9. The capsule system for electro-adhesive adhesion in the digestive tract according to claim 8, characterized in that: The boost control module includes a control circuit, a PWM signal generation circuit, and a boost circuit. The control circuit can activate the PWM signal generation circuit to generate a set waveform signal, which is boosted by the boost circuit and applied to the electrode adhesion unit outside the shell body to form a directional current, so that the electrode adhesion unit generates adhesive force to fix it to human tissue; or control the boost control module to generate a reverse current and apply it to the electrode sheet, so that the electrode adhesion unit releases the adhesive force between itself and human tissue.
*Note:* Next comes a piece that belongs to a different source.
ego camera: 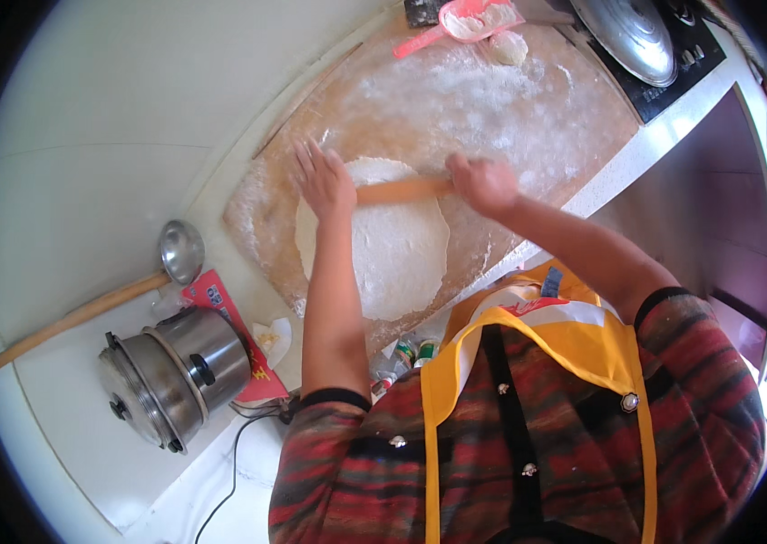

10. A method for operating a capsule system for electro-adhesive bonding in the digestive tract, characterized in that: Includes the following steps: After being swallowed, the electrically attached capsule system moves forward through the digestive tract; the image acquisition device works continuously, and the images are transmitted to the outside of the body via a wireless transmission device; The operator issues a wireless anchoring command, the wireless transmission device receives the command, and after the control module parses it, it triggers the control circuit to start the boost control module. The PWM signal generation circuit generates a set waveform signal, which is boosted by the boost circuit and applied to the alternating anode and cathode plates on the outside of the shell body to form a directional current from the anode to the cathode, driving the positive gel to generate adhesive force, thereby realizing the anchoring of the capsule system with electro-adhesive adhesion in the digestive tract. After anchoring, the control circuit controls the boost control module to stop outputting current. At this time, the adhesion force is maintained by the inherent properties of the positive gel material. The control module controls the release port of the drug storage device to open and release the drug. The control circuit controls the boost control module to generate a reverse current and apply it to the anode and cathode plates, thereby releasing the adhesion between the positive gel and the tissue.